* _Source data_
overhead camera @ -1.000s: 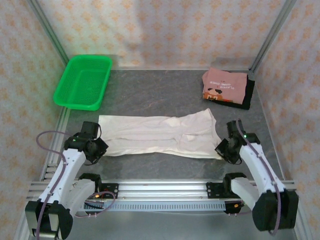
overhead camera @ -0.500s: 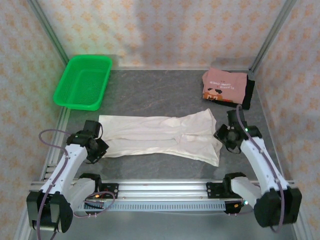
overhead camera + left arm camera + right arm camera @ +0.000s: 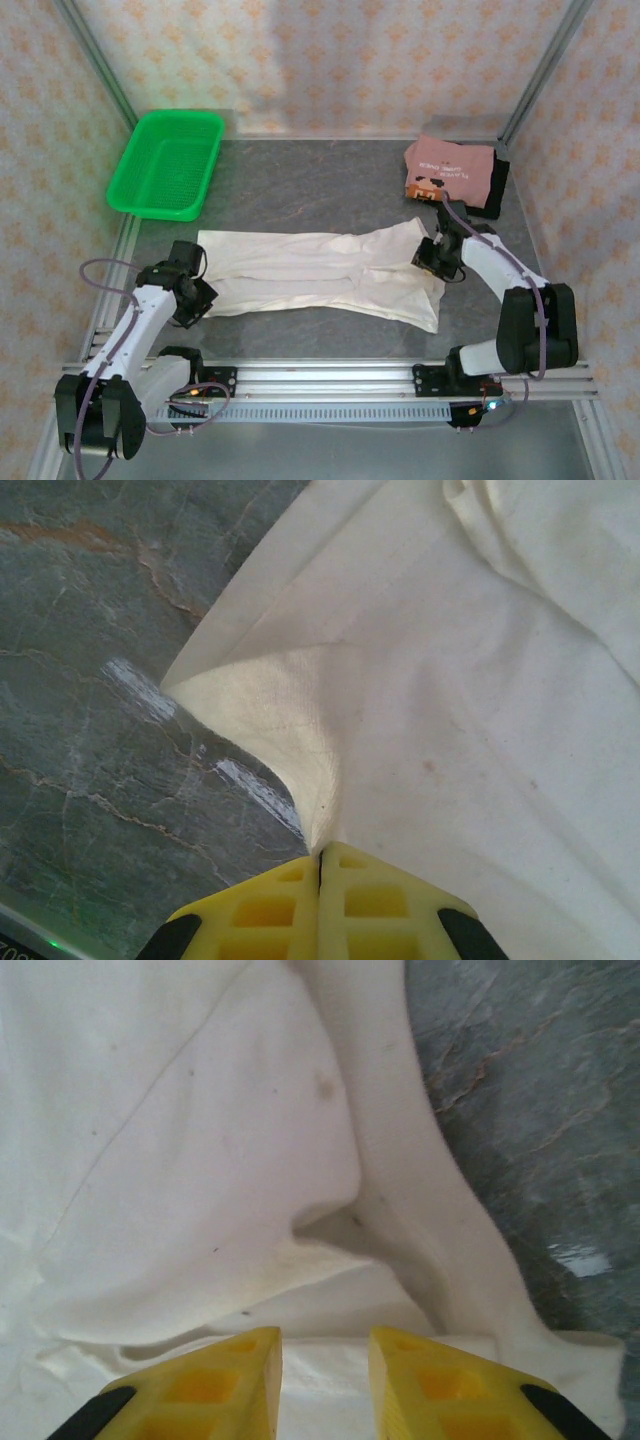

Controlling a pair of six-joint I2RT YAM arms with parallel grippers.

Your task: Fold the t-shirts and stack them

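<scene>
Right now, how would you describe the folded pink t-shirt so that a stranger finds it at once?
At the far right corner of the grey table lies a small folded stack. The dusty-pink t-shirt is its top layer, with dark print, over a black t-shirt.

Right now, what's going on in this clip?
Two arms are working on the cream-white t-shirt spread out on the table. The left gripper has its jaws shut on the shirt's near left corner, pinching it into a peak. The right gripper sits over the shirt's right end, jaws apart, nothing clamped. A folded pink t-shirt lies on a black t-shirt far right; a green basket stands far left.
</scene>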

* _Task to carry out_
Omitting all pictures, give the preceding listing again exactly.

* _Answer space_
overhead camera @ -1.000s: 
overhead camera @ -0.500s: 
overhead camera + left arm camera + right arm camera @ +0.000s: 

Controlling a pair of six-joint I2RT YAM arms with parallel grippers.

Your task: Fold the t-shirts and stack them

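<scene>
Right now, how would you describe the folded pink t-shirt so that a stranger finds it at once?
At the far right corner of the grey table lies a small folded stack. The dusty-pink t-shirt is its top layer, with dark print, over a black t-shirt.

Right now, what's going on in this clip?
Two arms are working on the cream-white t-shirt spread out on the table. The left gripper has its jaws shut on the shirt's near left corner, pinching it into a peak. The right gripper sits over the shirt's right end, jaws apart, nothing clamped. A folded pink t-shirt lies on a black t-shirt far right; a green basket stands far left.
</scene>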

Output for the exercise is complete.